Jacobs also argued that the most important factors for the profitability of the company were unrelated to the performance of the company's management team.

"The power market is a deeply cyclical business, and it's very dependent on commodity prices," Jacobs told HuffPost. "As managers in the industry, what you can do is make sure you run the plants very well. But the biggest driver of profits are the prices of commodities." Jacobs said fracking and natural gas development drove energy prices down, as did the reduced demand for electricity caused by the Great Recession.

"Control the things that you can control," Jacobs said. "You obviously can't control the commodity prices and the overall economics."

Jacobs was paid handsomely as his industry cratered. His single-most lucrative year, according to SEC filings, was 2010, when he was paid $9.7 million after turning the company over to Mirant CEO Edward Muller mid-year. Jacobs left GenOn in 2011.

While the Senate primary race in Iowa has been close all year, Ernst, Jacobs' chief competition for the GOP nomination, has received a few prominent endorsements of late. The Des Moines Register and the U.S. Chamber of Commerce, corporate America's most powerful lobbying group, both gave Ernst the nod this month. But Jacobs' personal wealth would allow him to self-finance a campaign that is likely to stay tight into November.

Iowa is a critical state in the 2014 midterms. The Senate electoral map has Democrats playing defense in many conservative states. Republicans have won Iowa just once at the presidential level since the Reagan years, but margins are typically close, and the state is a hotbed for hardline social conservatives like GOP Rep. Steve King.

Harkin, the state's outgoing Democratic senator, is one of the most liberal members of the Senate.

Republicans need to gain six seats in order to wrest the Senate from Democratic control. Democrats are retiring in Montana, South Dakota, West Virginia and Iowa, and the GOP is looking to unseat Sens. Mark Begich (D-Alaska), Mark Pryor (D-Ark.), Kay Hagan (D-N.C.) and Mary Landrieu (D-La.), while Democrats are on offense in Kentucky and Georgia. Republicans appear likely to pick up South Dakota and West Virginia, and polling shows very close races in the other states.

Jacobs' campaign website describes him as a "successful, principled businessman" who "navigated Reliant through an unprecedented series of extreme challenges."

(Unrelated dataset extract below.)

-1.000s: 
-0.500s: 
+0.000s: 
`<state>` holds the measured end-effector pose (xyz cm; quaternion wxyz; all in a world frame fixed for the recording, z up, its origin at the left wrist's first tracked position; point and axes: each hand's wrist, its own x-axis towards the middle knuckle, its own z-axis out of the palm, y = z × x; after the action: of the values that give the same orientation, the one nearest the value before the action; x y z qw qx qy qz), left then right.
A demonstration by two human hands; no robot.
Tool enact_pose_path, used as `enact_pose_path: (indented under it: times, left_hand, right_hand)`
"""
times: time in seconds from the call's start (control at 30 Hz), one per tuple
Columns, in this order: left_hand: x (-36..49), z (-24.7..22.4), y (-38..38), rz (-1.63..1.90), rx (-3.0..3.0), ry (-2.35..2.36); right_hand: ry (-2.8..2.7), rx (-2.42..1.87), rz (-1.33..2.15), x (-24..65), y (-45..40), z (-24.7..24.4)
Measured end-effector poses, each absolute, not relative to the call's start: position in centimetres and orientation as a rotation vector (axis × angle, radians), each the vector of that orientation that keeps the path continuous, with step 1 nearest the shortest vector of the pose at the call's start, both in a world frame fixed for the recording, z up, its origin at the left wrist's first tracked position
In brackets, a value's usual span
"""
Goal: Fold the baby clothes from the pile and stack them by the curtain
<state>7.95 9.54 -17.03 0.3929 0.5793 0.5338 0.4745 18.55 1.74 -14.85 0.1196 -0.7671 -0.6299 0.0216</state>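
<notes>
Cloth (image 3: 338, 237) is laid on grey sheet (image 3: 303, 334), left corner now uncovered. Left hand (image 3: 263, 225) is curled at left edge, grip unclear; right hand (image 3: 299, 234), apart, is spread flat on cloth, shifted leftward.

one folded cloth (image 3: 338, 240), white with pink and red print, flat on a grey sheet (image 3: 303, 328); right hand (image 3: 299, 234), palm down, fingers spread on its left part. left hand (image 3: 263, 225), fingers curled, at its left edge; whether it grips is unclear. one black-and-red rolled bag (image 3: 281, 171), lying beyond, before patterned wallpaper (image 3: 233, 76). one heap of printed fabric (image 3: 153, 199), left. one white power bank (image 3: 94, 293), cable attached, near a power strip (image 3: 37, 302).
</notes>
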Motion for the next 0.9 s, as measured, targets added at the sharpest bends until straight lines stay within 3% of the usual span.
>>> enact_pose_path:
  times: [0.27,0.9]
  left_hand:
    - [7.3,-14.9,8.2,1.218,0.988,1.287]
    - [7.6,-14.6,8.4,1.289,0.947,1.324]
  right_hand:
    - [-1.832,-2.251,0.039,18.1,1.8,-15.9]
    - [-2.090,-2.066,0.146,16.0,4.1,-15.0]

"I think we're all frustrated with Washington, D.C. today. Congress has less than a 10 percent approval rating, and if we really want change, we've got to send a different type of person over there. We're not going to change Washington by sending a same old, same old career politician there," Jacobs said, taking a shot at both Braley and Ernst, a state senator. "I learned a lot through that private sector experience about how to handle a big financial problem," saying that he paid down $7 billion of the company's $9 billion debt burden before selling the firm.

Article updated to reflect the existence of Reliant's Canada-based subsidiary.